Q&A: MapR Wraps Apache Drill into its Hadoop Distribution

by Ostatic Staff - May. 19, 2015

MapR Technologies, which focuses on Apache Hadoop, today announced the general availability of Apache Drill 1.0 in the MapR Distribution. Drill, which we've covered before, delivers self-service SQL analytics without requiring pre-defined schema definitions, dramatically reducing the time required for business analysts to explore and understand data. It also enables interactivity with data from both legacy transactional systems and new data sources, such as Internet of things (IOT) sensors, Web click-streams, and other semi-structured data, along with support for popular business intelligence (BI) and data visualization tools.

“Backed by a vibrant open source community, Apache Drill combines on-the-fly schema discovery with the familiarity of ANSI SQL so analysts can interactively explore any type of data in a self-service fashion,” said Anil Gadre, senior vice president, product management, MapR Technologies.

For more on Drill and the MapR distribution, we interviewed MapR's VP of Product Management Tomer Shiran (shown). Here are Tomer's thoughts in a Q&A session:

What are the advantages that customers can leverage with Drill, and why did you wrap it into your distribution?

When you look at the role of a query engine, you want to be able to execute queries really quickly on a lot of data. But you don’t really want a lot of overhead from things like loading data, creating and maintaing schemas, and transporting and converting data.

Drill gives you what you want from a query engine without all of that overhead. It makes for much more agile queries.

Gartner researchers recently reported that some enterprises are finding Hadoop just plain difficult, and some can’t find skilled Hadoop workers. Do you think Drill can make leveraging Hadoop simpler?

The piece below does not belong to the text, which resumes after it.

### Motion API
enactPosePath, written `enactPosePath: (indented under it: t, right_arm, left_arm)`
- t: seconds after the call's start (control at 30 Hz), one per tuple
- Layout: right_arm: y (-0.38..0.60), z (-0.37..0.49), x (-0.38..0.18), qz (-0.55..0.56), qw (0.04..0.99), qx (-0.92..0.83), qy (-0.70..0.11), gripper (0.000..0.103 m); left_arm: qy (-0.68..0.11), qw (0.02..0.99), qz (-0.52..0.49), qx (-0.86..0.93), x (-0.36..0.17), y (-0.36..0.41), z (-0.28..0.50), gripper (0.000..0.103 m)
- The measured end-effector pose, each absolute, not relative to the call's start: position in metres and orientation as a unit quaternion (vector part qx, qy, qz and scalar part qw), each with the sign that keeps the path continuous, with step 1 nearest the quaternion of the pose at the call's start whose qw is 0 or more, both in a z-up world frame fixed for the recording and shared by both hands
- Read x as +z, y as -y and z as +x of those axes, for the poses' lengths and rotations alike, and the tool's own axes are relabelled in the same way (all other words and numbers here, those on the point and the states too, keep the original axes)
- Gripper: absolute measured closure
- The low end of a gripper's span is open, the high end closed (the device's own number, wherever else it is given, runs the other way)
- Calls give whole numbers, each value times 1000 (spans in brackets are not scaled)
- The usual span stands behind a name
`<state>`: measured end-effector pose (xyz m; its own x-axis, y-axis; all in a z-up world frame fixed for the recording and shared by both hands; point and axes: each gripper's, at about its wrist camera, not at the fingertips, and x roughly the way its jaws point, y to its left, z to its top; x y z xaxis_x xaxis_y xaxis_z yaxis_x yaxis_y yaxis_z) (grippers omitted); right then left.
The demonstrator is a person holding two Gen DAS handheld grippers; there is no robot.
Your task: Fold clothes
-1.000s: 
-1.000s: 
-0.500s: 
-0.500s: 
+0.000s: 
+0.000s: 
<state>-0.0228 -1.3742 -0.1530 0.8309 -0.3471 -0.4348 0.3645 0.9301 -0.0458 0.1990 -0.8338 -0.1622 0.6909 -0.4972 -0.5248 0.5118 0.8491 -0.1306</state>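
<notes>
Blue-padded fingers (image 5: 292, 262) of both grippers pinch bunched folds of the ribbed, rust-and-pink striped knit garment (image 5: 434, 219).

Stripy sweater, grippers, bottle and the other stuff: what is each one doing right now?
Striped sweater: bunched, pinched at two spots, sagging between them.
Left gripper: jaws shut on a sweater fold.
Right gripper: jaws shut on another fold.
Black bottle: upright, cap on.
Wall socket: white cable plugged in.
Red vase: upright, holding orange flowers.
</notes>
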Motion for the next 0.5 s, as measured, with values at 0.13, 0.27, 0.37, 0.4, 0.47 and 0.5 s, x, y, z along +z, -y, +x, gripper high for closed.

That’s exactly what Drill does. It can open Hadoop up to a much broader set of users, so you don’t have just developers. You can get analysts, data scientists and business users involved. Drill leaves all the advantages you get with Hadoop in terms of being agile and flexible, as well.

The first generation of Hadoop users really relied on running SQL on Hadoop, but that can limit much of Hadoop’s agility and flexibility. You have maintain schemas and pre-process your data with that approach. Drill can help anyone who is capable of using a Business Intelligence tool leverage Hadoop.

Drill works with legacy systems as well as new and emerging types of data streams, correct?

Yes, and it’s also worth taking a step back on this topic. For forty years the relational database was basically a monopoly—the only game in town. Only in the last five years, and especially right now, are we seeing the rise of non-relational data stores. That’s due to two things: the volume of data has grown incredibly, and the data itself is rapidly changing with developers adding new fields and changing the structure of the data.

The data captured in Internet of Things (IoT) streams, for example, is rapidly changing in structure. Lots of data types are doing so. It’s essential for data-centric tools to work with all kinds of emerging data types.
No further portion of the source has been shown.